Exercise goal: In the copy, include all of the listing exactly and none of its pictures.
[[ Information shown, beginning ]]
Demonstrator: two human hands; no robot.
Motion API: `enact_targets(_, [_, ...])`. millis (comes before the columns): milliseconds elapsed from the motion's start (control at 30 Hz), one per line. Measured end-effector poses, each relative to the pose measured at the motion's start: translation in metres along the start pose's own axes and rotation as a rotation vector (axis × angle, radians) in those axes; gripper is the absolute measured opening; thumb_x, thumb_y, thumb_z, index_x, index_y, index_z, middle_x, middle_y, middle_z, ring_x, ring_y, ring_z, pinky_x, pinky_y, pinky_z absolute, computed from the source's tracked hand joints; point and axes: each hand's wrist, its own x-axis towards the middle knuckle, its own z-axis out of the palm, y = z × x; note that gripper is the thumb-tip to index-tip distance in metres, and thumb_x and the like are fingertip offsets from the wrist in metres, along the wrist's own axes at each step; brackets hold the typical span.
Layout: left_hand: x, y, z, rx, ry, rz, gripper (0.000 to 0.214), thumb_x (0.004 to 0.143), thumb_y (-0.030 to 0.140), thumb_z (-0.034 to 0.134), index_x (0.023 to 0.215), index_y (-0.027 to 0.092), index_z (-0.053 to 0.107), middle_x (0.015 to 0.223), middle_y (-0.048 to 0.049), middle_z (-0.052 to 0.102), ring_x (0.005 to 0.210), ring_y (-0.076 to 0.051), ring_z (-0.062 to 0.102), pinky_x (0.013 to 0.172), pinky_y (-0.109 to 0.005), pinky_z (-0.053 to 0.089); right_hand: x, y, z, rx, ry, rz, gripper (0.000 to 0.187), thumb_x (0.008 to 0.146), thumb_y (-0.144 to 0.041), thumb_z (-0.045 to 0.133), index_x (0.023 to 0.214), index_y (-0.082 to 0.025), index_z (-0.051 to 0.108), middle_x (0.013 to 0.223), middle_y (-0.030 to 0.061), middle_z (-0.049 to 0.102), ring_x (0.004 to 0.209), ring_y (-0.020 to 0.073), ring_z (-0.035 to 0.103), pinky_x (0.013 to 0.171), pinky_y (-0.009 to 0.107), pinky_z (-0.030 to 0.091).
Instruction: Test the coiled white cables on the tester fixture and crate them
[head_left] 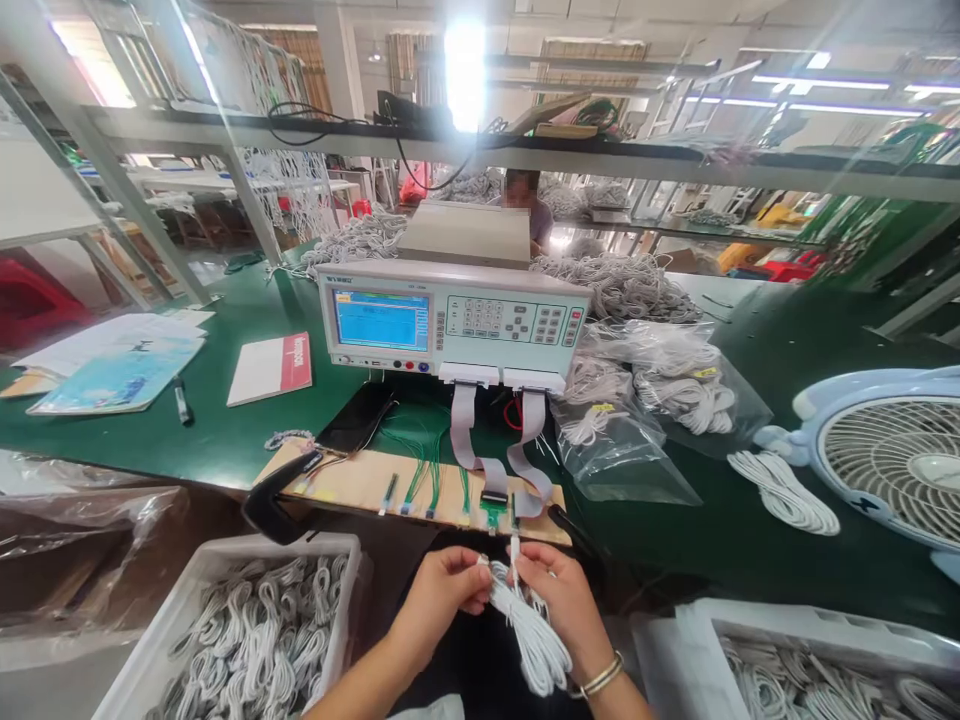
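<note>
A bundled white cable (531, 640) hangs between my two hands in front of a wooden board (352, 488). My left hand (450, 583) pinches one end of it, close to a small connector. My right hand (553, 590) grips the other end, whose white plug (515, 548) points up at a socket on the board's front edge; whether it is fully seated I cannot tell. Just left of that plug is a small green circuit board (492, 514). Grey ribbon cables (466, 430) run from there up to a white tester (454, 310) with a lit blue screen.
White bins with bundled cables stand at lower left (341, 600) and lower right (701, 625). Clear bags of cables (615, 455), a loose cable bundle (784, 490) and a fan (892, 450) lie to the right. A black clamp (277, 500) grips the board's left end. A person (536, 215) sits behind the tester.
</note>
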Motion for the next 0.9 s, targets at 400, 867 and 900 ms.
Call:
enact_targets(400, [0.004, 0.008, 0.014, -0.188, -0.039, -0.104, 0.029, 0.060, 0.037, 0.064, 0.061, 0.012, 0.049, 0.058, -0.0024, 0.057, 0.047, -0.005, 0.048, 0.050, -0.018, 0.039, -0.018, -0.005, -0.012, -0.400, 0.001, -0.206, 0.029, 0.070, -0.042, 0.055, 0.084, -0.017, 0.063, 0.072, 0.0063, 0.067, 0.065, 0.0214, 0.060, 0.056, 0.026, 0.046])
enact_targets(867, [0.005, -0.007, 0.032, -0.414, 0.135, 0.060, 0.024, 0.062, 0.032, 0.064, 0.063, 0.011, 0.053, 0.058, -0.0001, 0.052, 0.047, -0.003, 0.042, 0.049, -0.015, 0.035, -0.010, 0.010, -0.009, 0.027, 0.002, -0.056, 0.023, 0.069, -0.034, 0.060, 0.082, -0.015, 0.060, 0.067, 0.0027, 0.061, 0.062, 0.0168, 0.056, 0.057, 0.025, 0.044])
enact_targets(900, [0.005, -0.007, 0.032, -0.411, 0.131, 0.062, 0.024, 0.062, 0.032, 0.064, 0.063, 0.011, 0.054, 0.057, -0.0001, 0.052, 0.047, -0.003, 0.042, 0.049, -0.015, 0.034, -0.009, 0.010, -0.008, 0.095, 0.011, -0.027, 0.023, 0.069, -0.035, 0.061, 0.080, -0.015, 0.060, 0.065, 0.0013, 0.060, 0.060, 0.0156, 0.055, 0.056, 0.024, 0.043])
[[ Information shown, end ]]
Answer:
Demonstrator: two human hands; no robot.
Motion API: `enact_targets(_, [_, ...])`. millis (comes before the columns): milliseconds elapsed from the motion's start (control at 30 Hz), one per line. Measured end-effector poses, each relative to the pose measured at the motion's start: translation in metres along the start pose's own axes and rotation as a rotation vector (axis × angle, radians) in those axes; gripper is the absolute measured opening; thumb_x, thumb_y, thumb_z, index_x, index_y, index_z, middle_x, middle_y, middle_z, ring_x, ring_y, ring_z, pinky_x, pinky_y, pinky_z absolute, computed from the source's tracked hand joints; point and axes: each hand's wrist, its own x-axis towards the middle knuckle, its own z-axis out of the palm, y = z × x; note that gripper is the thumb-tip to index-tip distance in metres, and thumb_x and the like are fingertip offsets from the wrist in metres, along the wrist's own axes at each step; brackets hold the typical span.
Layout: left_hand: x, y, z, rx, ry, rz, gripper (0.000 to 0.214), thumb_x (0.004 to 0.143), thumb_y (-0.030 to 0.140), thumb_z (-0.034 to 0.134), index_x (0.023 to 0.215), index_y (-0.027 to 0.092), index_z (-0.053 to 0.107), middle_x (0.015 to 0.223), middle_y (-0.048 to 0.049), middle_z (-0.052 to 0.102), ring_x (0.005 to 0.210), ring_y (-0.076 to 0.051), ring_z (-0.062 to 0.102), pinky_x (0.013 to 0.172), pinky_y (-0.109 to 0.005), pinky_z (-0.053 to 0.089); right_hand: x, y, z, rx, ry, rz, gripper (0.000 to 0.187), thumb_x (0.008 to 0.146), thumb_y (-0.144 to 0.041), thumb_z (-0.045 to 0.133), index_x (0.023 to 0.214), index_y (-0.082 to 0.025), index_z (-0.051 to 0.108), middle_x (0.013 to 0.223), middle_y (-0.030 to 0.061), middle_z (-0.049 to 0.102), ring_x (0.004 to 0.209), ring_y (-0.020 to 0.073), ring_z (-0.035 to 0.103), pinky_x (0.013 to 0.171), pinky_y (-0.009 to 0.107), pinky_z (-0.030 to 0.091).
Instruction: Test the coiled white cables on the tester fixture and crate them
[head_left] 
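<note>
A bundled white cable (531, 640) hangs between my two hands in front of a wooden board (352, 488). My left hand (450, 583) pinches one end of it, close to a small connector. My right hand (553, 590) grips the other end, whose white plug (515, 548) points up at a socket on the board's front edge; whether it is fully seated I cannot tell. Just left of that plug is a small green circuit board (492, 514). Grey ribbon cables (466, 430) run from there up to a white tester (454, 310) with a lit blue screen.
White bins with bundled cables stand at lower left (341, 600) and lower right (701, 625). Clear bags of cables (615, 455), a loose cable bundle (784, 490) and a fan (892, 450) lie to the right. A black clamp (277, 500) grips the board's left end. A person (536, 215) sits behind the tester.
</note>
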Motion for the next 0.9 s, targets at 400, 867 and 900 ms.
Call:
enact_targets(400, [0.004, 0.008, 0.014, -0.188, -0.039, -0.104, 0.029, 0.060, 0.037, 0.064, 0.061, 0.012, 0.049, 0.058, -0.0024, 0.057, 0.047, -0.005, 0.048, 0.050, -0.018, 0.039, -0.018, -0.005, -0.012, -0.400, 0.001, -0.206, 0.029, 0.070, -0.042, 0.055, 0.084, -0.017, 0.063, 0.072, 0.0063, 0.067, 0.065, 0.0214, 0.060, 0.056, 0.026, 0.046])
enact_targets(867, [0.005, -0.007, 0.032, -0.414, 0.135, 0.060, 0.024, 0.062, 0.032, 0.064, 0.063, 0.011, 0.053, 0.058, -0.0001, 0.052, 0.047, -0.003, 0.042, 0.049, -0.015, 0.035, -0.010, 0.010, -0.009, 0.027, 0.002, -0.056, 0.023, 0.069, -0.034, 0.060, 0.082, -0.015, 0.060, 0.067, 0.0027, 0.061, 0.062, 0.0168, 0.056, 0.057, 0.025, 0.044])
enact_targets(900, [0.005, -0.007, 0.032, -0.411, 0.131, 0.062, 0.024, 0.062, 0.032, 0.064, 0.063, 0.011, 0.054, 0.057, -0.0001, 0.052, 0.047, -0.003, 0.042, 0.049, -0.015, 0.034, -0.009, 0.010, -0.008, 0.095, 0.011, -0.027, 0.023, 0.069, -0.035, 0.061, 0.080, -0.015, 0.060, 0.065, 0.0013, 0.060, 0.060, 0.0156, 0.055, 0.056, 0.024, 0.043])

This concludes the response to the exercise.